Aktivis 98 mengenakan ikat kepala ‘Soeharto Bukan Pahlawan’ saat refleksi Reformasi 1998 di Jakarta.
Jakarta, – Mediarjn.com – Ratusan aktivis Reformasi 1998 dari berbagai kota besar di Indonesia seperti Jakarta, Medan, Yogyakarta, Bandung, Surabaya, Bali, hingga Bogor, berkumpul di Grand Sahid Jakarta untuk mengikuti forum refleksi 27 tahun Reformasi dan diskusi publik bertajuk “Tolak Gelar Pahlawan untuk Soeharto”. Acara ini digagas oleh Pena 98, Barikade 98, Gerak 98, Repdem, dan Perhimpunan Aktivis 98. Sabtu, (24/5/205)
Kegiatan ini menjadi ajang konsolidasi moral dan intelektual bagi para pelaku sejarah Reformasi, sekaligus bentuk protes terhadap wacana pemberian gelar Pahlawan Nasional kepada Soeharto, presiden ke-2 Indonesia yang dianggap memiliki rekam jejak pelanggaran HAM di era Orde Baru. Simbol penolakan itu tergambar kuat lewat ikat kepala bertuliskan “Soeharto Bukan Pahlawan!” dan replika tengkorak yang menggambarkan korban kekejaman rezim.
Sejumlah tokoh nasional dan aktivis turut hadir sebagai pembicara, antara lain Ray Rangkuti, Ubedilah Badrun, Usman Hamid, Beka Ulung Hapsara, Jimmy Fajar (Jimbong), Mustar Bonaventura, dan Hengki Irawan. Benny Rhamdani dan Wanto Klutuk Sugito juga turut memberikan perspektif politik dan sejarah. Diskusi dipandu oleh Abiyasa Yudhaprawira, sementara acara dibuka secara khidmat oleh Noviana Kurniati dan Teddy Risandi yang juga memimpin pembacaan lagu “Darah Juang” dan “Sumpah Mahasiswa dan Rakyat.”
Pernyataan kritis datang dari Teddy Risandi yang menegaskan, “Menolak lupa! Ada kejahatan Orba bersama Soeharto yang pantang dilupakan. Ada banyak darah tertumpah di Bumi Indonesia, rakyat dimiskinkan, dan sumber daya dikuasai segelintir elite. Kita sepakat menolak Soeharto sebagai pahlawan nasional.”

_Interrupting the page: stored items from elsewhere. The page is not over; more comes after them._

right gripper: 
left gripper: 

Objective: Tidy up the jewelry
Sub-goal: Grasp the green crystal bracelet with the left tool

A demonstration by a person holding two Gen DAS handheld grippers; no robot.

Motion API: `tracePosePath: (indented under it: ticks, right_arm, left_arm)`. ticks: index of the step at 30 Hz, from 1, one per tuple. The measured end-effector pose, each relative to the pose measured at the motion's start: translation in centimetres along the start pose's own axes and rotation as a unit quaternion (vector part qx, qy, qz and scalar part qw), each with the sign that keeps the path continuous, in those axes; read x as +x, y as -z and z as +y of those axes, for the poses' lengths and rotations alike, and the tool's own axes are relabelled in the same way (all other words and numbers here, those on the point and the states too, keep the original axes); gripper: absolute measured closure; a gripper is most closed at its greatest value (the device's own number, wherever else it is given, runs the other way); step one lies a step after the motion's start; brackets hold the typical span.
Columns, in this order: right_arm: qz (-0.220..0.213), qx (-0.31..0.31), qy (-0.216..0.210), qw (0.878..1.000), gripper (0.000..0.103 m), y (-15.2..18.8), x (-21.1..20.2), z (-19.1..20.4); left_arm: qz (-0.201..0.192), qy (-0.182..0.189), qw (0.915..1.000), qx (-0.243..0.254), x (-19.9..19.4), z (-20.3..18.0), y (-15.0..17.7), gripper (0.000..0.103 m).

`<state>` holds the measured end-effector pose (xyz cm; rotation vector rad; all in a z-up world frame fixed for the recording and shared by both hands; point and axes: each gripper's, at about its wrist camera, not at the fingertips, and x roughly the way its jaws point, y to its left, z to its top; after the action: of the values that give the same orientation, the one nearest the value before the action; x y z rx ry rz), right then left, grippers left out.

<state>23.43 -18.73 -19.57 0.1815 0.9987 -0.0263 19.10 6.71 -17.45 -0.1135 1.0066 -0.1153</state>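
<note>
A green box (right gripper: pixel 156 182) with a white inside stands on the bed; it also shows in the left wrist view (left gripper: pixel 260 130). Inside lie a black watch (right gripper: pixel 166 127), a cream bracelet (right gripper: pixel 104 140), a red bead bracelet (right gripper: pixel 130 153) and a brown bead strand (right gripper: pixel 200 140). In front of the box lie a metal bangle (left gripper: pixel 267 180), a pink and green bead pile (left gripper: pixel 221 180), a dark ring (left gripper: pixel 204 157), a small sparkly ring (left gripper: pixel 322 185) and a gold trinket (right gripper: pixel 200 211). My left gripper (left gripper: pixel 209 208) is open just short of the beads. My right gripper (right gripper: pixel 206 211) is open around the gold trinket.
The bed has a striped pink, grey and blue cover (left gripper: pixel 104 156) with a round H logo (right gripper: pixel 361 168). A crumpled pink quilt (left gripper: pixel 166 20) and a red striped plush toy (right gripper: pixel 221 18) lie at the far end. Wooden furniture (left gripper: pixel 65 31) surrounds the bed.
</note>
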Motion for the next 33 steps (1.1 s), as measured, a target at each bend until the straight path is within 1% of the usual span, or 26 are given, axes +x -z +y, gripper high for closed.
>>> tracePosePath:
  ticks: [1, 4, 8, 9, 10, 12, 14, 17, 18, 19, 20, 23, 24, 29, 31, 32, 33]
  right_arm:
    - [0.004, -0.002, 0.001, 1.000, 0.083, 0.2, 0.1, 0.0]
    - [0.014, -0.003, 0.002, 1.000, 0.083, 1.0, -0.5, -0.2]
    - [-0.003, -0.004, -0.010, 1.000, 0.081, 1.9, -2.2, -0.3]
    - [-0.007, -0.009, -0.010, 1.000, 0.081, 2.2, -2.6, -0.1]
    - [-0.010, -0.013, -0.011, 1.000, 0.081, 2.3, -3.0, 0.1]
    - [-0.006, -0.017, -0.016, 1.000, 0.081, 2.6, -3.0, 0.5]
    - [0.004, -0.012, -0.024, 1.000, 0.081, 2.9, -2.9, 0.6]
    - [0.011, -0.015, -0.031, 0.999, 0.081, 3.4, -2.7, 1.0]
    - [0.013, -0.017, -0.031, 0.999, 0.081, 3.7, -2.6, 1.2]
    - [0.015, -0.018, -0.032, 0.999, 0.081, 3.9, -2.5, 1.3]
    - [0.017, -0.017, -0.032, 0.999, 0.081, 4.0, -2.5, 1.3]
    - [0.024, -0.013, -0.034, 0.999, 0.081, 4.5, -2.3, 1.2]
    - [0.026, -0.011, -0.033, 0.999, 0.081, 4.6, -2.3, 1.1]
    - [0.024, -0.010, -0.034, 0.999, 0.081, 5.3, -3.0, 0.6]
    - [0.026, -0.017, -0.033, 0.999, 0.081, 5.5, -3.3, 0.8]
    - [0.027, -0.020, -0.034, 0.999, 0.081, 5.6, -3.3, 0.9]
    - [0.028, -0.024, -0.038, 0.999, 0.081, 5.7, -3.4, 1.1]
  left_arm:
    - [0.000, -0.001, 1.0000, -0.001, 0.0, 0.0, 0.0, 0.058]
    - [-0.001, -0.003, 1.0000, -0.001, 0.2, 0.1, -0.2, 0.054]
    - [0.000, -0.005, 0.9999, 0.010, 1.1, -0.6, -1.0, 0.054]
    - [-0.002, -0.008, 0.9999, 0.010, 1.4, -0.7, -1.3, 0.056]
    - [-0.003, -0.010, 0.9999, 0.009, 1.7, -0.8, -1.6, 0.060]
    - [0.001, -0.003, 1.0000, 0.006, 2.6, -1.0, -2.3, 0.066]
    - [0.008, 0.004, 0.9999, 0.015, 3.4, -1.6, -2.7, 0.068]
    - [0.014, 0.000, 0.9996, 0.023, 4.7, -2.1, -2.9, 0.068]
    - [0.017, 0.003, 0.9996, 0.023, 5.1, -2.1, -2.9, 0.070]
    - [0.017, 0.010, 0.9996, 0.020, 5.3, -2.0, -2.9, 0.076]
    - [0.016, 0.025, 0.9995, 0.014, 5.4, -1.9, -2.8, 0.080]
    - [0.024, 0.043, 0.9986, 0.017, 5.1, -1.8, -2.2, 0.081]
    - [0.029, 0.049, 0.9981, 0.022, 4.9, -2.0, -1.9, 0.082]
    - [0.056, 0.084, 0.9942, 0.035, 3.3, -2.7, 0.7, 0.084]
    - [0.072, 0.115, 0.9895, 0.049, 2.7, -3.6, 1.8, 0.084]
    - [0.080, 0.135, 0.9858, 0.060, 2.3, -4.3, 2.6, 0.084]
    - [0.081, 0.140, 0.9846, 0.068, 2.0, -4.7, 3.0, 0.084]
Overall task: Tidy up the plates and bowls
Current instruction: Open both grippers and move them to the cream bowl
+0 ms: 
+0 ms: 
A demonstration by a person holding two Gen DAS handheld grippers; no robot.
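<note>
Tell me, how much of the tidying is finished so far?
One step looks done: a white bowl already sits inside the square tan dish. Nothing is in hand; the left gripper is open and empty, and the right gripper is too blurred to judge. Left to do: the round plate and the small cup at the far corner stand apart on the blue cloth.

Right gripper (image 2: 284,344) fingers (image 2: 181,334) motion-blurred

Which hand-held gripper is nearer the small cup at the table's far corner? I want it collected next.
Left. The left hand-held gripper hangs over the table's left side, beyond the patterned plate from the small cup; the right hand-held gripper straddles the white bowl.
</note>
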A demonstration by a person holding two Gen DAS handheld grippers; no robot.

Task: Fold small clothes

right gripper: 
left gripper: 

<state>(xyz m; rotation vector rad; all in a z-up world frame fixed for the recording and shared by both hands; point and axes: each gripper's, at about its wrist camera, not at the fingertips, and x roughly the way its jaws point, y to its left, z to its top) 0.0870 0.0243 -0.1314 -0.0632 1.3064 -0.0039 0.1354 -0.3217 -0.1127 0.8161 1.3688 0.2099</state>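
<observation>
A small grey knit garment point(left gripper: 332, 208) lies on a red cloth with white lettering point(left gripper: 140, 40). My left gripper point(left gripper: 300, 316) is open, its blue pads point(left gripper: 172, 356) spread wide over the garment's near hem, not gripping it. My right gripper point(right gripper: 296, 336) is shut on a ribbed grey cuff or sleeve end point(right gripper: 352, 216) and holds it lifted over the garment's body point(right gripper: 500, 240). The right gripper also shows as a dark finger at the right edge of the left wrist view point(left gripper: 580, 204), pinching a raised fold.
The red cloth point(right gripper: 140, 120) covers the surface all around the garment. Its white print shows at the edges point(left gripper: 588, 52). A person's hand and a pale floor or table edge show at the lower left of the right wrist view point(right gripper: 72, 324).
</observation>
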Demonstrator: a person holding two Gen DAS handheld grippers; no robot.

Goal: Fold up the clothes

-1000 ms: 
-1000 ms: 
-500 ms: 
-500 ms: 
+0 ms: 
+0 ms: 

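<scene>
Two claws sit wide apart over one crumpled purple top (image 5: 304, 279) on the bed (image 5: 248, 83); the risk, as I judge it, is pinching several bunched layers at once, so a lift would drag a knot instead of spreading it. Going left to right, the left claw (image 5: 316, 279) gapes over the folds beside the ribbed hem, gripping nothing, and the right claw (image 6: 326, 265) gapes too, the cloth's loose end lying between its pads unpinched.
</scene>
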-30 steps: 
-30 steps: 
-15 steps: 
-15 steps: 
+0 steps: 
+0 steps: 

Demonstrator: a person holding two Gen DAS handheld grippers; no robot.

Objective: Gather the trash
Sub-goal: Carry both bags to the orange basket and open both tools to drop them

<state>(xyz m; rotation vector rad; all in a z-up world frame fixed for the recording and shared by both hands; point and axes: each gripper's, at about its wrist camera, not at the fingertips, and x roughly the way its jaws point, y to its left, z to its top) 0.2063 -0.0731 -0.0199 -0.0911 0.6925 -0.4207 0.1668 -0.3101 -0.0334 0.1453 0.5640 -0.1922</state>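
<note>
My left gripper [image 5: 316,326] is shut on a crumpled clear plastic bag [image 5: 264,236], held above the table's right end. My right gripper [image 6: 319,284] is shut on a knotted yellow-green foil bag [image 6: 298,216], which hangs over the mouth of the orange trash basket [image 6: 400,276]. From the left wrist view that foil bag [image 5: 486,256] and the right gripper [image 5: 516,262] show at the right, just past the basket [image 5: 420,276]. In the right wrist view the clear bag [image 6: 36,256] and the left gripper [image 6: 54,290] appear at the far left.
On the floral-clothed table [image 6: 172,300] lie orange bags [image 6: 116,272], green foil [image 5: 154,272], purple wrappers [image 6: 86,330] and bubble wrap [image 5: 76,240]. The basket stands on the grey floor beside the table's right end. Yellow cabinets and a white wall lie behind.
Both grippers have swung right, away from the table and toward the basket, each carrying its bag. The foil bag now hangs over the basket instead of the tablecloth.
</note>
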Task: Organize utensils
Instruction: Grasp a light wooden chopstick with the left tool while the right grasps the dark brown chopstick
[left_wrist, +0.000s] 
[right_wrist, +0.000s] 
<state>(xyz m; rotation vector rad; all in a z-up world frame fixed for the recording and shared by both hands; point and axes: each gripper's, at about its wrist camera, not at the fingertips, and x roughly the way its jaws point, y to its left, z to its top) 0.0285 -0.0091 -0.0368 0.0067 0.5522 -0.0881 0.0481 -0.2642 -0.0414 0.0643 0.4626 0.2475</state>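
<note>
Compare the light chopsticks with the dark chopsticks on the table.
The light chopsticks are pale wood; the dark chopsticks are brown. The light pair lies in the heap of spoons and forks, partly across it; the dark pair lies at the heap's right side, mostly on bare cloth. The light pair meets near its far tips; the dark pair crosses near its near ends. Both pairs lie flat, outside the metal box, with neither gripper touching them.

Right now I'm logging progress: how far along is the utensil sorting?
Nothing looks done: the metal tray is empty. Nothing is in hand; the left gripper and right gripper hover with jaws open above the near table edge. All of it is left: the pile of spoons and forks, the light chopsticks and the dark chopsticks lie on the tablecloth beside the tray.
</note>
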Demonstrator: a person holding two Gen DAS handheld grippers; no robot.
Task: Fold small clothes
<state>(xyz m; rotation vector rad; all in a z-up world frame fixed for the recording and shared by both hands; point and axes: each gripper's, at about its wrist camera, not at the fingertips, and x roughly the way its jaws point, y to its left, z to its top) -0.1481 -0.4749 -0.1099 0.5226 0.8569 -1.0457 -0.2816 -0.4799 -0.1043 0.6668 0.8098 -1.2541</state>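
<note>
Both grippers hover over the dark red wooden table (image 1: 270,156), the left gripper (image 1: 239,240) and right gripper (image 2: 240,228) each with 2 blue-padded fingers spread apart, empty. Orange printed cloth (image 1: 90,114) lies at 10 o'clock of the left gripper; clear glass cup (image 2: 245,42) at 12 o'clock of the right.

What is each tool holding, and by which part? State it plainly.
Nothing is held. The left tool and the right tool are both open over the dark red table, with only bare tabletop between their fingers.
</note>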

Simson Simanjutak, aktivis 98 asal Medan, turut menegaskan bahwa Reformasi adalah manifestasi perlawanan terhadap penindasan struktural. “Reformasi adalah darah dan air mata, bukan seremoni yang bisa dihapus. Kita adalah saksi dan pelaku sejarah,” ujarnya penuh emosi.
Acara digelar pada Sabtu, 24 Mei 2025, bertempat di Ballroom Grand Sahid Jakarta, sebagai ruang simbolik sekaligus historis bagi perenungan perjalanan demokrasi pasca Orde Baru.
Gelaran ini merupakan respons terhadap wacana yang dinilai dapat mengaburkan sejarah kekerasan dan pelanggaran HAM pada era Soeharto. Aktivis menekankan bahwa melupakan kekerasan masa lalu demi rekonsiliasi semu justru mengkhianati semangat reformasi yang diperjuangkan dengan nyawa dan idealisme.
Para aktivis mendesak negara dan lembaga terkait, termasuk Dewan Gelar dan Pemerintah, untuk berpihak pada kebenaran sejarah dan tidak terburu-buru mengangkat figur kontroversial menjadi pahlawan. Forum ini juga menjadi ajakan moral kepada generasi muda agar terus menjaga ingatan kolektif dan memperkuat budaya demokrasi yang lahir dari perjuangan panjang Reformasi 1998.
“Jika kita diam hari ini, maka generasi mendatang hanya akan mewarisi cerita setengah hati. Dan itu bukan Reformasi yang kami perjuangkan,” pungkas Jimmy Fajar, Aktivis 98 dari Yogyakarta.